# WHAT NEEDS TO BE DONE
Down to the last line, set down the material below exactly; skip the pictures.
════════
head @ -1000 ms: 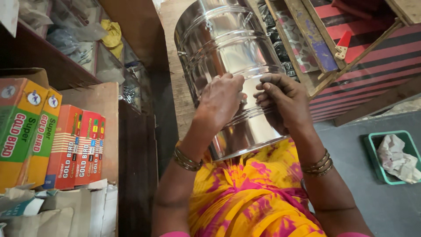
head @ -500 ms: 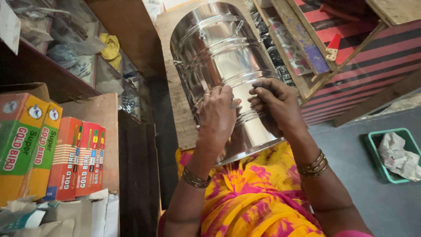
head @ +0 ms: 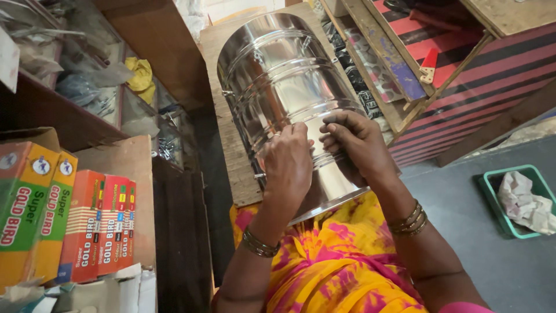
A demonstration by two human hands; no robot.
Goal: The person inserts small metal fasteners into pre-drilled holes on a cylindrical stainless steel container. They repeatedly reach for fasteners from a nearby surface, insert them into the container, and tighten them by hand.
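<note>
A: Steel drum (head: pixel 278 87), big and polished, lies tilted on your lap, its near rim against your yellow-and-pink cloth (head: pixel 341 261) and its far end resting on the wooden counter (head: pixel 223 116).

B: Which way does it run?

A: Long axis goes from you up and away, slightly leftward. Your left hand (head: pixel 286 165) lies curled on the side wall, fingers bent, pinching at something too small to tell. Your right hand (head: pixel 356 145) is half closed against the wall beside it.

B: How will it handle?

A: Stiff, thin-walled, likely light but slippery; take it by the rim or raised bands.
</note>
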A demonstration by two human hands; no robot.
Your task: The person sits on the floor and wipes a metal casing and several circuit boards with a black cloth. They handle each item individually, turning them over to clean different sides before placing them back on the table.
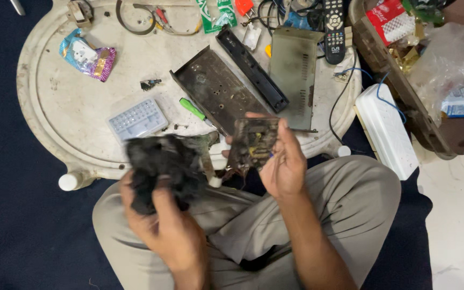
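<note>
Head view. Left hand (170, 231) clenches a black cloth (159, 169), blurred, over the lap just off the table's (65, 115) near edge. Right hand (283, 161) grips a dusty circuit board (251, 142) upright by its edge, beside the cloth. Board is already out of its housing: the open metal case (218, 91), cover (294, 67) and black front strip (251, 67) lie apart mid-table. Green screwdriver (193, 109) and bit box (137, 118) rest near the table's near edge. Board looks grimy; wiping seems unfinished, reassembly not begun.
</note>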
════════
# ANSWER BELOW
head @ -1000 ms: 
head @ -500 ms: 
head @ +0 ms: 
A demonstration by two human hands; no robot.
Goal: The person inserts small metal fasteners into pre-drilled holes on a cylindrical stainless steel container. They repeatedly reach for fasteners from a nearby surface, insert them into the container, and tighten them by hand.
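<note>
A: Steel drum (head: pixel 278 87), big and polished, lies tilted on your lap, its near rim against your yellow-and-pink cloth (head: pixel 341 261) and its far end resting on the wooden counter (head: pixel 223 116).

B: Which way does it run?

A: Long axis goes from you up and away, slightly leftward. Your left hand (head: pixel 286 165) lies curled on the side wall, fingers bent, pinching at something too small to tell. Your right hand (head: pixel 356 145) is half closed against the wall beside it.

B: How will it handle?

A: Stiff, thin-walled, likely light but slippery; take it by the rim or raised bands.
</note>
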A demonstration by two human hands; no robot.
Your task: The person sits on the floor and wipes a metal casing and several circuit boards with a black cloth. They handle each item individually, turning them over to clean different sides before placing them back on the table.
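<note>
Head view. Left hand (170, 231) clenches a black cloth (159, 169), blurred, over the lap just off the table's (65, 115) near edge. Right hand (283, 161) grips a dusty circuit board (251, 142) upright by its edge, beside the cloth. Board is already out of its housing: the open metal case (218, 91), cover (294, 67) and black front strip (251, 67) lie apart mid-table. Green screwdriver (193, 109) and bit box (137, 118) rest near the table's near edge. Board looks grimy; wiping seems unfinished, reassembly not begun.
</note>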

Nothing else is needed for this exercise.